Manuscript and the Human in Modern China
November 15, 2023 · 4:30 pm—6:00 pm · 202 Jones Hall
Chloe Estep, Univesity of Pennsylvania
While the stylus, or handwriting tool, is typically left out of narratives of technologization, I am interested in the ways in which manuscript was expressive of modernity. Through an examination of representations of pens and brushes in print media and cinema from the Republican and Socialist eras, this talk will explore how the stylus served as a metonym for the changing status of the human in manuscript writing in the modern period. While earlier literary examples show that the brush and the human were understood to be commensurable, mutually resonant categories, examples from the modern period reveal increasing friction between the human and various forms of manuscript technology. Rapid technological and political changes in the twentieth century led to a reevaluation of the relationship between writer and stylus. This reevaluation began in the early twentieth century with attempts to integrate mechanized forms of inscription into a human-centered writing process, and resulted in anxiety over the gradual sidelining of the writing subject. Examples from Maoist cinema in the latter half of the twentieth century show the replacement of this anxiety with an embrace of the non-human into narratives of inscription.

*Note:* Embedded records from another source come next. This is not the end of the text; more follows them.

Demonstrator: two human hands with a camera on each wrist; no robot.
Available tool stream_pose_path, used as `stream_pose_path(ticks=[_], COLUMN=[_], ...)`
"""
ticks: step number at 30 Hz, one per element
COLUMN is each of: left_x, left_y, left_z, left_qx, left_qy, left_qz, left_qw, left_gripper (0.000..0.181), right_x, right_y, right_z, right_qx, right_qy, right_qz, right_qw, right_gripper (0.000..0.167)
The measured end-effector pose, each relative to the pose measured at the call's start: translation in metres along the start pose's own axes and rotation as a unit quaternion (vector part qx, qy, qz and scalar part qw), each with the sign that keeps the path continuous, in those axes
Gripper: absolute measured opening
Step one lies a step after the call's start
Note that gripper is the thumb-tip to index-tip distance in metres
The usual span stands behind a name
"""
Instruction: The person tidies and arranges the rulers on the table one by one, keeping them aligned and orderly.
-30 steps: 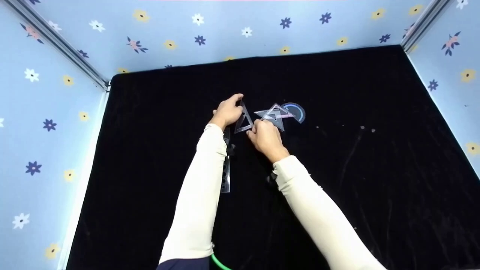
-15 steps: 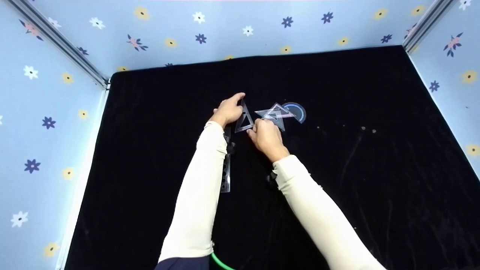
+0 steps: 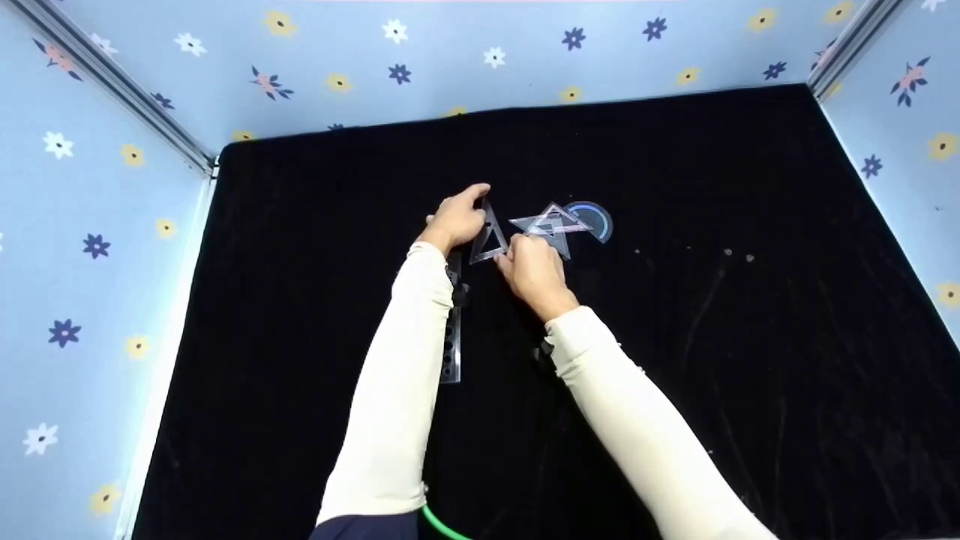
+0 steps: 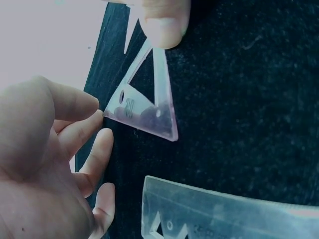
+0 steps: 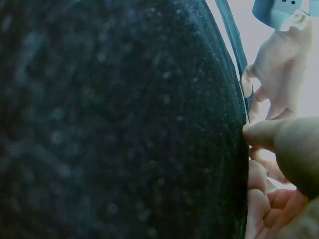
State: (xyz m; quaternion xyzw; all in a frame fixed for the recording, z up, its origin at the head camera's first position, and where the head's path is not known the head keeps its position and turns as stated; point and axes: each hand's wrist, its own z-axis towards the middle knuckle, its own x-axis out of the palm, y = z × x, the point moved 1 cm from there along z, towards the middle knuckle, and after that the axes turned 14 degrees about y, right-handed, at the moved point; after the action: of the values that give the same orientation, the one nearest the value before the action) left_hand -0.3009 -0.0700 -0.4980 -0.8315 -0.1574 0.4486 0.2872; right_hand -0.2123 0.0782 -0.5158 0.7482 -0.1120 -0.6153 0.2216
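Note:
A clear set square (image 3: pixel 489 244) with a triangular cut-out stands between the two hands, one corner low and near the right hand. The left hand (image 3: pixel 456 222) has its thumb and forefinger at the upper corner; in the left wrist view those fingertips touch a corner of the set square (image 4: pixel 142 112). The right hand (image 3: pixel 535 271) is curled, its thumb at the lower right corner, and pinches there; in the left wrist view its thumb (image 4: pixel 162 27) covers that end. In the right wrist view the set square is hidden behind the right hand (image 5: pixel 294 164).
Right of the set square, two overlapping clear triangles (image 3: pixel 551 226) and a blue-marked protractor (image 3: pixel 596 222) lie on the black cloth (image 3: pixel 337 225). A long clear ruler (image 3: pixel 451 352) lies beside the left forearm. Flower-patterned walls (image 3: pixel 450 60) stand behind and at the sides.

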Motion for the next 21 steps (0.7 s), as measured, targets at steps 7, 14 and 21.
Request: stream_pose_path(ticks=[7,14,21], left_x=[0.0011,0.0007,0.0003], left_y=[0.0009,0.0002,0.0014], left_z=[0.0005,-0.0010,-0.0009], left_qx=[0.003,0.003,0.001], left_qy=[-0.001,-0.002,-0.002], left_qz=[-0.001,0.000,0.006], left_qw=[1.0000,1.0000,1.0000], left_gripper=[0.058,0.057,0.056], right_x=[-0.0006,0.0006,0.0017], right_y=[0.0007,0.0008,0.0011], right_z=[-0.0004,0.0009,0.0025], right_qx=[0.002,0.012,0.020], right_qy=[-0.009,-0.015,-0.007], right_qz=[-0.002,-0.005,-0.009], right_qw=[1.0000,0.9998,0.9997], right_gripper=[0.027,0.029,0.031])
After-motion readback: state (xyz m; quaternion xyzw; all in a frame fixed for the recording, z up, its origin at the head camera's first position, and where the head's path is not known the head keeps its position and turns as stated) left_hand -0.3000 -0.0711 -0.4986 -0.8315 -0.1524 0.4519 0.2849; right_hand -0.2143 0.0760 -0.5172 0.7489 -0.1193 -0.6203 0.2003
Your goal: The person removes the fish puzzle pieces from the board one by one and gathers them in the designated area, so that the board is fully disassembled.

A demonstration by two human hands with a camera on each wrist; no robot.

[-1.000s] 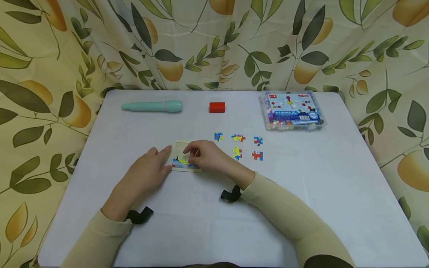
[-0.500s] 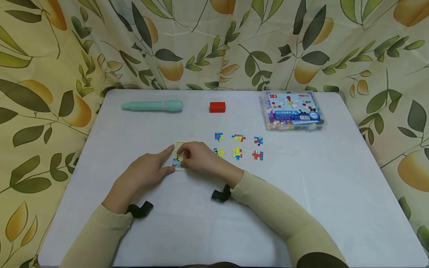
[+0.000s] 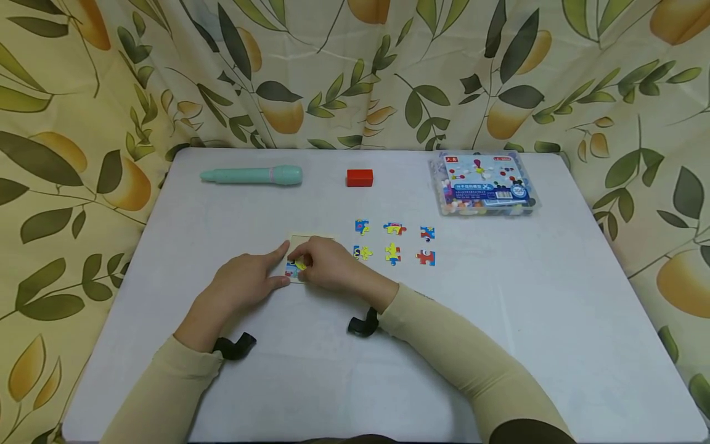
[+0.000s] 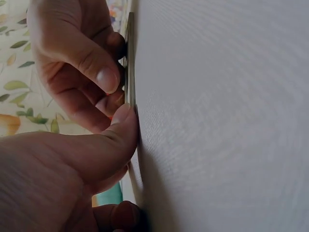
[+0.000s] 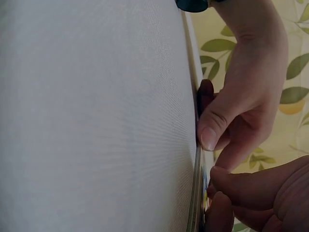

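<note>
A small shallow puzzle tray [image 3: 302, 236] lies on the white table, with a blue and yellow picture section [image 3: 291, 271] at its lower left. My left hand [image 3: 241, 280] rests against the tray's left side, forefinger near the top corner and thumb near the bottom one. In the left wrist view its thumb [image 4: 123, 118] touches the tray edge. Over the tray, my right hand [image 3: 333, 265] has thumb and forefinger bent together on a puzzle piece, mostly hidden by the fingers. The right hand covers much of the tray.
Several loose puzzle pieces [image 3: 392, 253] lie in two rows right of the tray. Farther back are a mint-green pen-shaped object [image 3: 249, 176], a red block [image 3: 359, 178] and a clear plastic box [image 3: 488, 185] of small colourful parts. A patterned curtain hangs behind.
My right hand has moved left and lower over the tray, bringing the piece down to it and uncovering a loose piece. The left hand has shifted slightly right along the tray edge.
</note>
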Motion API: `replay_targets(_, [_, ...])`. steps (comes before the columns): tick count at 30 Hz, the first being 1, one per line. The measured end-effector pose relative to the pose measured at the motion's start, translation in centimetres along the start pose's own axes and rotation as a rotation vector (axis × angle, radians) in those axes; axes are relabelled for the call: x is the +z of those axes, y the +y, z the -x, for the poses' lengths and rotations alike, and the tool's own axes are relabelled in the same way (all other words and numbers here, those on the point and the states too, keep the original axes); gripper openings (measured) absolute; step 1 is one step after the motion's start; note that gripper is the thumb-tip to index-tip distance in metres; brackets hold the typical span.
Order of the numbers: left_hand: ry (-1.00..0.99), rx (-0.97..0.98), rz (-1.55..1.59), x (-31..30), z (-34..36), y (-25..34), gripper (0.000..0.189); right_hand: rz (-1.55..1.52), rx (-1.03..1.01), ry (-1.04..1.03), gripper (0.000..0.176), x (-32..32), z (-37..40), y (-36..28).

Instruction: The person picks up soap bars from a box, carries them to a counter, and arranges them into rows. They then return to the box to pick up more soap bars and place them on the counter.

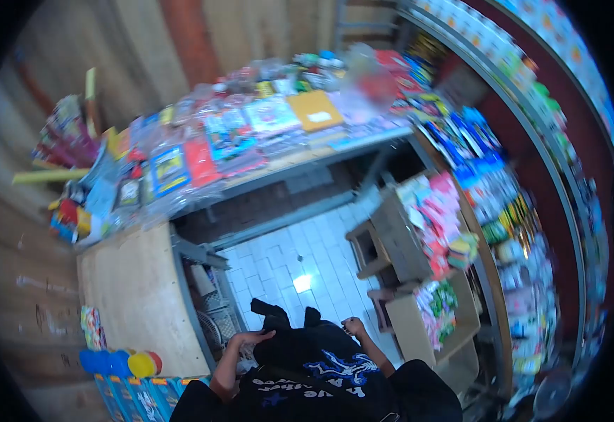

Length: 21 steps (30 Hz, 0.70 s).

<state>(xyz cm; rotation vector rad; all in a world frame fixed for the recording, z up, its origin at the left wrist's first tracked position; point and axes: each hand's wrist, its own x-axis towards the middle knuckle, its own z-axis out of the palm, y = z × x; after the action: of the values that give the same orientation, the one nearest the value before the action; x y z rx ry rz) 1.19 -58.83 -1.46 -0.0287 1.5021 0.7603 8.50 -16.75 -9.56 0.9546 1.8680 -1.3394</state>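
Note:
Both forearms reach forward beside the black printed shirt. My left hand [256, 337] lies against the dark cloth at the left of the body, its fingers partly hidden and too small to make out fully. On the right, my right hand [353, 326] hangs beside the black shirt [300, 373], with its fingers curled; whether it holds anything is too small to tell. Below and ahead of the hands is the white tiled floor [286, 250].
Packaged goods cover a long table [279, 167] ahead. A bare wooden tabletop [138, 295] is at left. Cardboard boxes [404, 329] with colourful packets and wooden stools [368, 250] stand at right, beside shelves [493, 281] of goods. Blue and yellow lids are at lower left.

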Motion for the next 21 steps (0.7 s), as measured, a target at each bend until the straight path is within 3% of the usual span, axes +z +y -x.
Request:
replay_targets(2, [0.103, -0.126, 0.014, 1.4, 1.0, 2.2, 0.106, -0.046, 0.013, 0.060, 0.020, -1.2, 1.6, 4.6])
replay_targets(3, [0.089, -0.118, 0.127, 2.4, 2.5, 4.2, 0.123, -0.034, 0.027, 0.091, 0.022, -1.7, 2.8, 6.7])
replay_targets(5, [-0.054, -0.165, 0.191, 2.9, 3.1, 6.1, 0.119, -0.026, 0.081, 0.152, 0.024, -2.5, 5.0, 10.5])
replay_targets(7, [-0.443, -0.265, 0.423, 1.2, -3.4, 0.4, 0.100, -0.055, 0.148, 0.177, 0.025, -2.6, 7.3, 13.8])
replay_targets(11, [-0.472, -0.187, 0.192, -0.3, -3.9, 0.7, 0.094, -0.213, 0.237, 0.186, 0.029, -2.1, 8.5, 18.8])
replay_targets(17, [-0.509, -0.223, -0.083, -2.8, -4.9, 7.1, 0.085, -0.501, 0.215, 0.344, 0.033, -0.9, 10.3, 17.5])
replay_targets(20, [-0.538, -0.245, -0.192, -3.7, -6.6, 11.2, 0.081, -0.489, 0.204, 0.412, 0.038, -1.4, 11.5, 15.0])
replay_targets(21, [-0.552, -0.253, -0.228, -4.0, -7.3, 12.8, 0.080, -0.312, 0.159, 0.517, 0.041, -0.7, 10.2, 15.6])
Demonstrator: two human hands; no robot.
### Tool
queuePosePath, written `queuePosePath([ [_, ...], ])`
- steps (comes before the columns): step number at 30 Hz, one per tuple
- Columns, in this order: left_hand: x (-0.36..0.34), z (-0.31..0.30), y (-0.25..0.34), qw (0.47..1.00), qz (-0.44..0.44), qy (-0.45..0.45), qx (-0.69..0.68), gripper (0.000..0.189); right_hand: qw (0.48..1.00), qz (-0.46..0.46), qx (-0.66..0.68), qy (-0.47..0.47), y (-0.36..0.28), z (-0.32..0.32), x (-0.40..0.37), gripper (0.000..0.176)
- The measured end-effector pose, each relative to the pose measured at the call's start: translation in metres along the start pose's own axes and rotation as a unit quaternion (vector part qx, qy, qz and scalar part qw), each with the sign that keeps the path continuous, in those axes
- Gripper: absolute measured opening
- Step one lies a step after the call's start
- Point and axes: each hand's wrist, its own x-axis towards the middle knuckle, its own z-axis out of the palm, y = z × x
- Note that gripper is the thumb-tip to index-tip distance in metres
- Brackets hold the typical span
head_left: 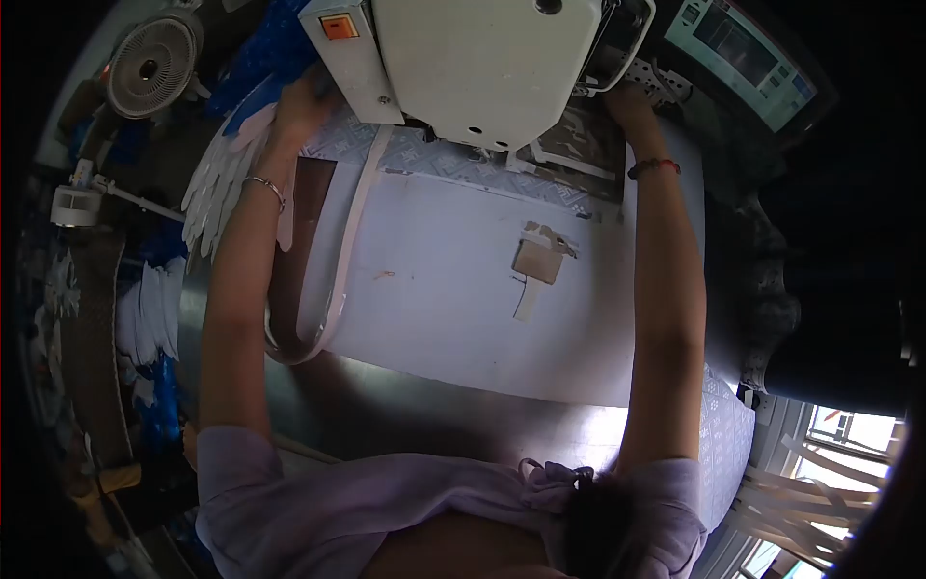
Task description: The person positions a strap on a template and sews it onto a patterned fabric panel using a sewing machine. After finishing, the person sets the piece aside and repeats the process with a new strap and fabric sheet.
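Note:
Both arms reach forward to either side of a large white machine head. My left hand is at the left of its side box with the orange switch, above a grey patterned sheet. Its fingers are dark and partly hidden. On the right, my right hand is beside a perforated metal part; its fingers cannot be made out. The sheet runs under the machine head. A long pale strip hangs from the machine over the white work surface and curls at the front.
Pale elongated cut pieces hang by my left forearm. A small brown patch with a pale tab lies on the surface. At the upper right is a lit screen; a fan stands upper left. Strips hang lower right.

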Motion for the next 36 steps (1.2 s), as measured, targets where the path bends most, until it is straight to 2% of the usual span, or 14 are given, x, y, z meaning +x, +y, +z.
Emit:
queuePosePath([
  [1, 0.000, -0.003, -0.001, 0.999, -0.016, -0.008, 0.036, 0.054, 0.999, -0.032, -0.011, -0.025, -0.005, -0.004, -0.003, 0.042],
  [2, -0.001, -0.001, -0.004, 0.999, -0.009, -0.015, 0.032, 0.054, 0.999, -0.022, -0.014, -0.023, -0.012, -0.017, -0.010, 0.042],
  [4, -0.002, 0.004, -0.008, 1.000, -0.005, 0.010, -0.012, 0.053, 0.990, -0.015, -0.065, -0.121, -0.024, -0.047, -0.034, 0.035],
  [5, -0.002, 0.006, -0.011, 1.000, -0.001, 0.006, -0.018, 0.053, 0.990, -0.008, -0.069, -0.120, -0.026, -0.055, -0.051, 0.035],
  [7, -0.003, 0.010, -0.017, 1.000, -0.012, 0.007, -0.011, 0.052, 0.994, -0.060, -0.060, 0.073, -0.034, -0.070, -0.092, 0.028],
  [9, -0.006, 0.008, -0.015, 0.999, -0.007, 0.003, -0.050, 0.052, 0.996, -0.057, -0.049, 0.049, -0.058, -0.087, -0.138, 0.024],
  [11, -0.008, 0.008, -0.015, 0.996, -0.001, 0.002, -0.085, 0.052, 0.998, -0.031, -0.049, -0.018, -0.083, -0.093, -0.186, 0.026],
  [13, -0.010, 0.009, -0.015, 0.996, -0.001, 0.012, -0.092, 0.051, 0.989, -0.080, -0.116, -0.050, -0.088, -0.083, -0.225, 0.031],
  [15, -0.013, 0.006, -0.011, 0.997, 0.013, 0.021, -0.077, 0.051, 0.985, -0.097, -0.140, -0.036, -0.096, -0.072, -0.246, 0.034],
  [19, -0.011, 0.009, -0.020, 0.998, 0.039, 0.046, -0.015, 0.048, 0.977, -0.128, -0.173, -0.011, -0.094, -0.062, -0.251, 0.039],
  [23, -0.005, 0.013, -0.037, 0.999, 0.023, 0.013, -0.020, 0.047, 0.975, -0.131, -0.179, -0.012, -0.092, -0.061, -0.253, 0.039],
  [25, -0.005, 0.012, -0.041, 0.999, 0.030, -0.001, 0.023, 0.045, 0.975, -0.132, -0.179, -0.005, -0.093, -0.060, -0.254, 0.039],
  [28, -0.008, 0.010, -0.036, 0.998, 0.035, 0.005, -0.047, 0.045, 0.975, -0.130, -0.180, -0.002, -0.092, -0.059, -0.254, 0.039],
  [36, -0.007, 0.008, -0.033, 0.999, 0.030, 0.003, -0.035, 0.045, 0.974, -0.132, -0.182, -0.007, -0.090, -0.060, -0.253, 0.039],
])
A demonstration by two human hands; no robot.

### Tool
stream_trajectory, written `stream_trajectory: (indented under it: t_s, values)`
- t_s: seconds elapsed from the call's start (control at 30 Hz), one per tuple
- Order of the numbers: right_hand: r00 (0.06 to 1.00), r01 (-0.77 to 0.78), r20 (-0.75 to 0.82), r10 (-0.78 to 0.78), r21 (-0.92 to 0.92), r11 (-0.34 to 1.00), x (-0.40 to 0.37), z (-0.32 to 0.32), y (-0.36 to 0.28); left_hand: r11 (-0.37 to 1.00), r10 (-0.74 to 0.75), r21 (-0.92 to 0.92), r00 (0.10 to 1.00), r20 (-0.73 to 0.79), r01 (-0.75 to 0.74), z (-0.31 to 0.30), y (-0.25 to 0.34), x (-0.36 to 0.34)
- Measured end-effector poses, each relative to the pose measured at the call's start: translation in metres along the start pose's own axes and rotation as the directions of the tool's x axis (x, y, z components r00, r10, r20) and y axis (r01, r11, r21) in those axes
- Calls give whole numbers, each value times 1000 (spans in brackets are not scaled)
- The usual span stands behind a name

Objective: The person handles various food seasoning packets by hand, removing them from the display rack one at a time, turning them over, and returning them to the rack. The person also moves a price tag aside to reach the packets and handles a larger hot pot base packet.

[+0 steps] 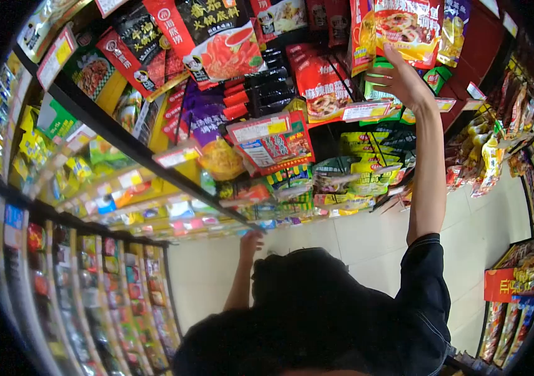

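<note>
My right hand (pixel 398 81) is raised to the upper shelf, fingers stretched out and apart. Its fingertips lie against the lower front of a red and white seasoning packet (pixel 408 28) with a picture of food in a bowl. Just below and behind the fingers are green packets (pixel 383 94). Another red seasoning packet (pixel 322 84) stands to the left of this hand. Lower down, my left hand (pixel 251 244) is beside the shelf's front edge, loosely bent, with nothing visible in it; its fingers show small.
Red hotpot-base packets (pixel 217 44) and purple packets (pixel 203 113) fill the shelf on the left. Price labels (pixel 366 111) line the shelf edges. A dark divider bar (pixel 141 150) crosses the left side. More packets (pixel 491 160) hang at right, above the tiled floor (pixel 367 238).
</note>
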State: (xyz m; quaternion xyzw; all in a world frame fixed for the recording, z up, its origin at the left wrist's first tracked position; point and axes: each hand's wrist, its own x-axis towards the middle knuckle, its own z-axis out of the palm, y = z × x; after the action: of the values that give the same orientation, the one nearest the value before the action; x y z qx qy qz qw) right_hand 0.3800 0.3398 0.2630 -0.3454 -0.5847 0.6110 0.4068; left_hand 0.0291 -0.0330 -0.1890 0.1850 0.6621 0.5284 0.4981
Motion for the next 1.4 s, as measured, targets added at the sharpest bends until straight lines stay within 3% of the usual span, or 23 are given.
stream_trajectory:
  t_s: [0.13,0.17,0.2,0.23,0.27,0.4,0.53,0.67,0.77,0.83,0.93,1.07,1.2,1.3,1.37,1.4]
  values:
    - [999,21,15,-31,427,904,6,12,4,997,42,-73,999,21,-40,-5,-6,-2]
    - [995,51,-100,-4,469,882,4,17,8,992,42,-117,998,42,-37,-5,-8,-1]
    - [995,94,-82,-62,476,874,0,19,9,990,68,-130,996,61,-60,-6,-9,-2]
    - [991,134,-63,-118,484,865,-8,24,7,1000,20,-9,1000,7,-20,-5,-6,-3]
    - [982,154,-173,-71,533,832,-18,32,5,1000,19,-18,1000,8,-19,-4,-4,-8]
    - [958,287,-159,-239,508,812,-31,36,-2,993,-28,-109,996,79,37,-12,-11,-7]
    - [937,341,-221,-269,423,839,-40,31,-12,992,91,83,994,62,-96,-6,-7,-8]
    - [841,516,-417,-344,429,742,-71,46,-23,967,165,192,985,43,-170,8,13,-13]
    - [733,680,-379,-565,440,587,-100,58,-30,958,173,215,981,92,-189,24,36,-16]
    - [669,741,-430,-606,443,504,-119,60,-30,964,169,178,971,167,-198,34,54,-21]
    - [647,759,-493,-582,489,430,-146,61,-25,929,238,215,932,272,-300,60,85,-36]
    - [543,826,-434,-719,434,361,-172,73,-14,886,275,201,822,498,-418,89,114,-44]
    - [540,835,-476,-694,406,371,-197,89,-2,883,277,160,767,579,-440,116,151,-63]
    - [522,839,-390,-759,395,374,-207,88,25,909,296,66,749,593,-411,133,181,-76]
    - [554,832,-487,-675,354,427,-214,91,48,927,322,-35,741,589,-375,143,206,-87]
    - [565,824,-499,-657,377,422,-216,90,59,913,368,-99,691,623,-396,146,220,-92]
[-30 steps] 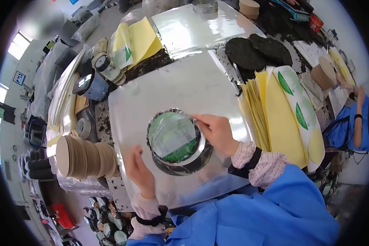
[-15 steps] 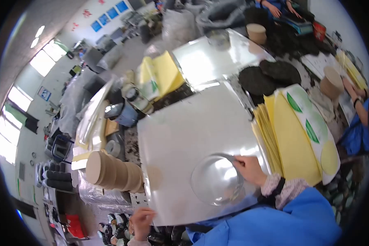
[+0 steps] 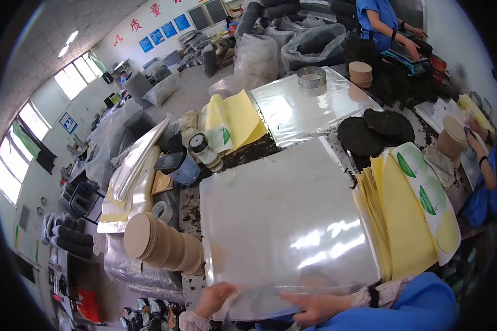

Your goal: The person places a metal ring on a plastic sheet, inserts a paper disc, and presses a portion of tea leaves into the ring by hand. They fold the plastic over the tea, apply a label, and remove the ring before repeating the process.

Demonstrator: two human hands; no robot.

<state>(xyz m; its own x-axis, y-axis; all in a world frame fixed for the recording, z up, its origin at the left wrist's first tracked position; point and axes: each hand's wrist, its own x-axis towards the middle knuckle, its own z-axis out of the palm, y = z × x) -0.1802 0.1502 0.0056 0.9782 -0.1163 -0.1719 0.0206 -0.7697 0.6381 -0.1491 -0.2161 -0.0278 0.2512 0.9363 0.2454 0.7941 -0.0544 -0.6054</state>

Chloe Estep is Assistant Professor of Modern Chinese and Sinophone Literatures at the University of Pennsylvania. Her current book project, Print Classicism: Poetry, Politics, and Media in Republican China, 1911-1949, examines how print periodicals enabled the transformation and expansion of classical poetics in early twentieth century China, and is supported by a Luce/ACLS China Studies Early Career Fellowship. Her work has appeared or is forthcoming in Nan Nü: Men, Women, and Gender in China, Comparative Literature, and The Translation Studies Reader, and her translation of Lu Yao’s 1982 novel Life was published in 2019. She holds a PhD in East Asian Languages and Cultures from Columbia University, an MA in Chinese Studies from the University of Michigan, Ann Arbor, and an AB in Comparative Literature from Princeton University.